Malawi’s president on Saturday called the historic rerun of the presidential election “the worst in Malawi’s history” but urged the country to move on peacefully as it awaits official results of a vote the opposition is poised to win.
Meanwhile, members of the Presidential Guard went to provide security for opposition candidate Lazarus Chakwera, who led in the results.
President Peter Mutharika in his first public comments since Tuesday’s vote asserted that his party’s election monitors had been beaten and intimidated into staying away from their work.
“Strangely, the Malawi Electoral Commission has dismissed our complaints because our monitors were not there to report irregularities,” he told reporters.
The Malawi Human Right Commission, one of the observers, has said the election was peaceful and transparent.
A court overturned the original election last year won by Mutharika, citing widespread irregularities including the use of correction fluid on ballots. It was just the second time in Africa that a court has overturned a presidential election, following a ruling on Kenya’s vote in 2017.
Party calls for annulment
Unofficial tallies compiled by public broadcaster MBC gave opposition leader Lazarus Chakwera a dominant 60-percent lead, with the incumbent Mutharika trailing with 39 percent. Mutharika’s comments came after his Democratic Progressive Party (DPP) administrative secretary Francis Mphepo said in a statement: “We wish to highlight several incidents that may potentially affect the integrity and credibility of the presidential election results.”

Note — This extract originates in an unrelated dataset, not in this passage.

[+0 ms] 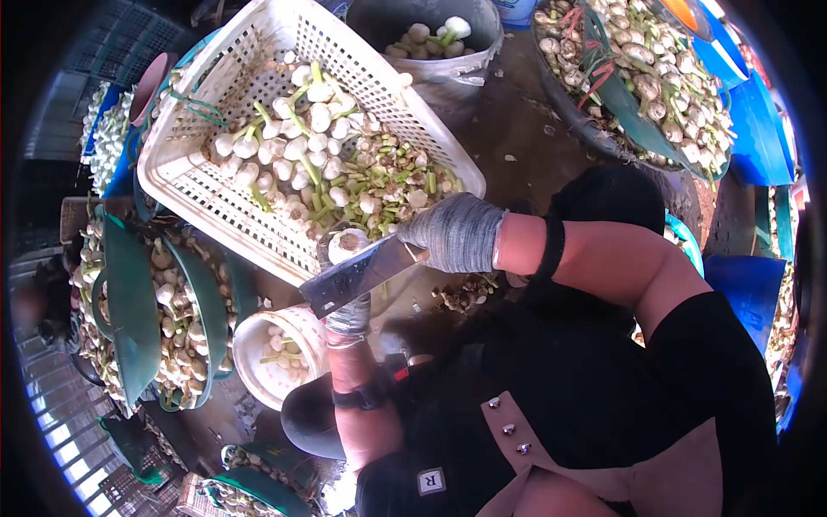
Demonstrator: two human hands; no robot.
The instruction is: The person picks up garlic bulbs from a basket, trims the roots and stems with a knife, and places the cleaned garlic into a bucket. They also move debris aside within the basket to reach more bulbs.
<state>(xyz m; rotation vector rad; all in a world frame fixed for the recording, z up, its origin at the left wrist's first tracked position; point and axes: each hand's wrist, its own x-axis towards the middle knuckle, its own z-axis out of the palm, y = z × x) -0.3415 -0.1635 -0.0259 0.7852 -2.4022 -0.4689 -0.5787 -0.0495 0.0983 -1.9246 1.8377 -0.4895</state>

The party listed polling stations from which their monitors were allegedly excluded and said more than 1.5 million votes were marred by “violence and intimidation”.
“There is no doubt that these irregularities and malpractices will substantially affect the results in one way or another,” Mphepo continued.
“We therefore seek … a declaration that the presidential election has been inconclusive.”
Malawi election: Activists closely monitor vote counting (02:18)
There was no immediate reaction from the Malawi Electoral Commission (MEC).
Mutharika, in power since 2014, won 38.5 percent of last year’s discredited vote in which Chakwera garnered 35.4 percent.
In February, Malawi’s top court found the election was marred by widespread irregularities, including the use of correction fluid to tamper with result sheets.
The landmark ruling made Malawi just the second country south of the Sahara to have presidential poll results set aside, after Kenya in 2017.
Victory in the rerun will be determined by whoever garners more than 50 percent of the votes – a new threshold set by the court.
Some 6.8 million people were asked to vote between Mutharika, Chakwera and an underdog candidate, Peter Dominico Kuwani.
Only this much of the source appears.